Articles: Substack First

Substack is home base for written content. Why:

  • Email subscriptions — Readers can subscribe and get notified
  • Permanence — Content lives in one canonical place
  • Ownership — You control the list, not the platform algorithm

Cross-posting strategy

  1. Publish the full article on Substack
  2. Post the same article on LinkedIn and X
  3. Add a line at the bottom: "Subscribe on Substack for more: [link]"

This meets readers where they are (LinkedIn feed, X timeline) while funneling interested people to Substack where they can subscribe.


Video: YouTube

YouTube is the default for video. Use it for:

  • Full event recordings — People can binge past events
  • Conference talks — As the society grows and hosts larger summits
  • Short clips — Highlights and reels (also post these natively on LinkedIn/Instagram/TikTok)
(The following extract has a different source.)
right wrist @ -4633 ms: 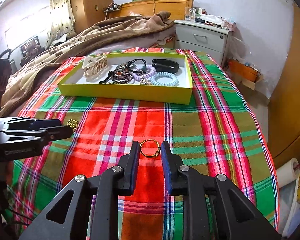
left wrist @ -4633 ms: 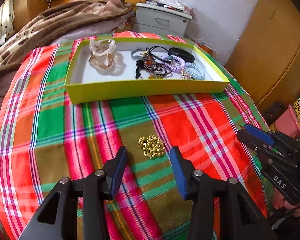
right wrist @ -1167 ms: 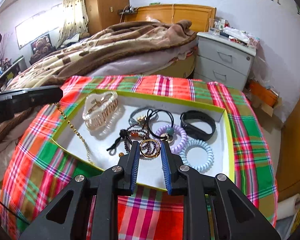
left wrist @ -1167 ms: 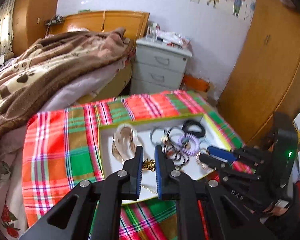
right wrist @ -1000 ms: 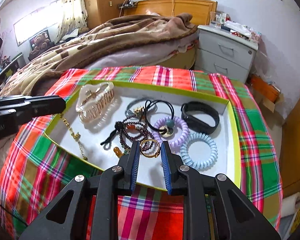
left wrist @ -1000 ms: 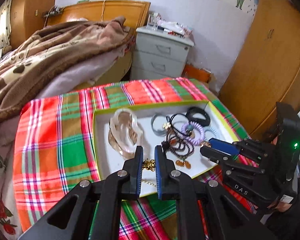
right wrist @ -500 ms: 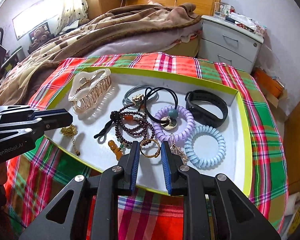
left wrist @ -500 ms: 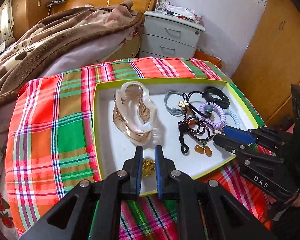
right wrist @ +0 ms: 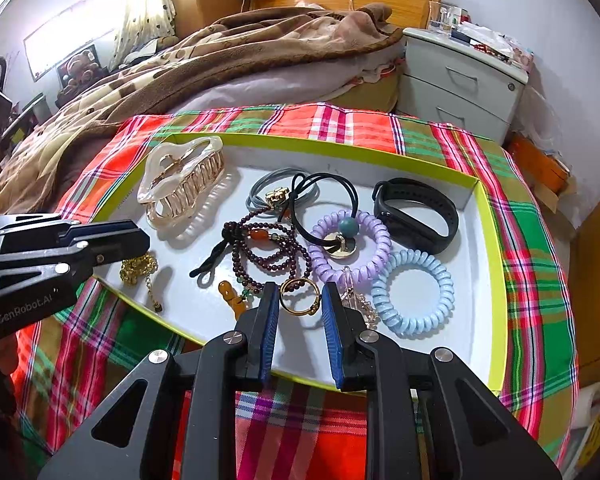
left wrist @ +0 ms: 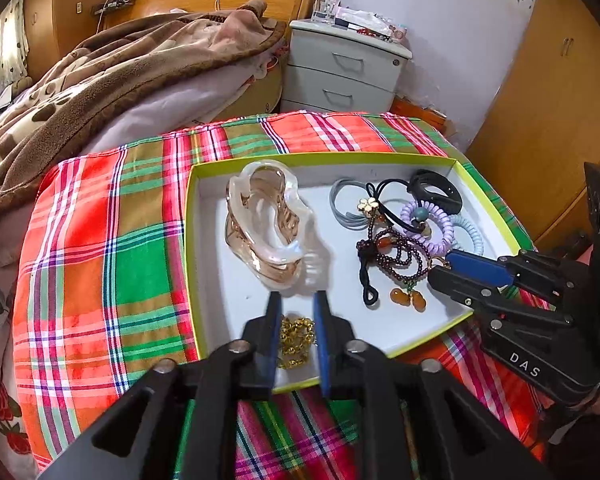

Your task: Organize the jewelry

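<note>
Spread under both claws: a plaid cloth [left wrist: 100, 240] in red, green and orange. On it, just ahead of the two claws, a shallow box [left wrist: 190, 240] with a yellow-green rim and white floor.

Left claw [left wrist: 297, 312] reaching over the near rim of the box, fingers a little apart. Right claw [right wrist: 300, 308] also over the near rim, to the right of the left claw, closed upon a ring at the very tips.

Directly ahead of the left claw, close to its tips: a translucent hair clip [left wrist: 268, 224], lying on the box floor. Far ahead and to the right of the right claw: a black wristband [right wrist: 416, 216]. Just right of the right claw: a pale blue coil tie [right wrist: 414, 292]. Ahead of it: a purple coil tie [right wrist: 352, 240], touching the blue one. Ahead and slightly left of it: a dark bead bracelet [right wrist: 272, 256] with amber stones.

Between the pads of the left claw: a gold chain [left wrist: 296, 340], bunched on the floor of the box, one end trailing toward the near rim. Gripped or only flanked by the pads: cannot tell.

Between the tips of the right claw: a gold ring [right wrist: 300, 298], touching both pads, over the white floor.
</note>
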Tool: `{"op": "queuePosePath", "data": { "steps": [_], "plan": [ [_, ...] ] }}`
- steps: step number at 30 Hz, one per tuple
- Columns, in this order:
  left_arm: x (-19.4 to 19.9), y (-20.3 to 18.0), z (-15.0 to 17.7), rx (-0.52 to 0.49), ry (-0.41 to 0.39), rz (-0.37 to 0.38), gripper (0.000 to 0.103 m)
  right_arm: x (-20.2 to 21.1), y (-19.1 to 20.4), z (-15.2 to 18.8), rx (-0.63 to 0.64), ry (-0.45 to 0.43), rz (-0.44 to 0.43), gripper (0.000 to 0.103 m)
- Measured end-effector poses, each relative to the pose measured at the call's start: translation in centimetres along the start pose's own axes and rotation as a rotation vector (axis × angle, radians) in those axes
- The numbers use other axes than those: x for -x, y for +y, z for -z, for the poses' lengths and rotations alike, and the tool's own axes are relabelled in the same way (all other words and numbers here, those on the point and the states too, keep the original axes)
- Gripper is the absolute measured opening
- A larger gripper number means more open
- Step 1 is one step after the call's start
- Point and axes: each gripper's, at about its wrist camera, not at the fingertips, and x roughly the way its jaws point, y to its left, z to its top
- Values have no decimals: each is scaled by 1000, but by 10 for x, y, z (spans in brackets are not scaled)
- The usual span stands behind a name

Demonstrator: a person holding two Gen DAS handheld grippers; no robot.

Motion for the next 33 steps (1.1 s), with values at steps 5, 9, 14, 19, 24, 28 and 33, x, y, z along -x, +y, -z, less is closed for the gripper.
{"op": "queuePosePath", "data": {
  "steps": [5, 9, 14, 19, 24, 28, 33],
  "plan": [
    [6, 0, 1, 13, -13, -11, 29, 6, -2, 2, -21, -25, -1, 39],
    [16, -3, 3, 13, -37, -47, 36, 21, -1, 4, -34, -61, -4, 39],
    [35, -9, 11, 35, -82, -100, 41, 44, 6, 9, -55, -121, 10, 40],
    [56, -13, 23, 72, -137, -180, 42, 71, 16, 21, -92, -187, 55, 40],
    [73, -24, 37, 71, -175, -242, 42, 94, 25, 31, -100, -248, 92, 40],
    [85, -29, 47, 80, -196, -253, 42, 105, 28, 37, -114, -271, 92, 41],
    [94, -33, 58, 85, -202, -274, 42, 115, 33, 43, -112, -290, 91, 41]
  ]
}}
Think of YouTube like AI.Engineer's channel: a library of valuable talks that compounds over time.


Long-form Content Types

Two main categories:

1. Case study interviews

Practitioner profiles based on interviews. These live on Substack and get cross-posted.

See: Case Study Interviews

2. Event recaps and insights

Write-ups from events: what was discussed, key takeaways, interesting moments. These also live on Substack.


Why This Matters

The goal isn't content for content's sake. It's:

  1. Subjects share their profiles — When you publish a case study, the practitioner will share it with their network. This brings new people to the society.

  2. Events become evergreen — A 2-hour event reaches 50 people in the room. The YouTube recording and written recap reach hundreds more over time.

  3. Authority compounds — Each piece of content adds to the society's credibility. Over months and years, this becomes a moat.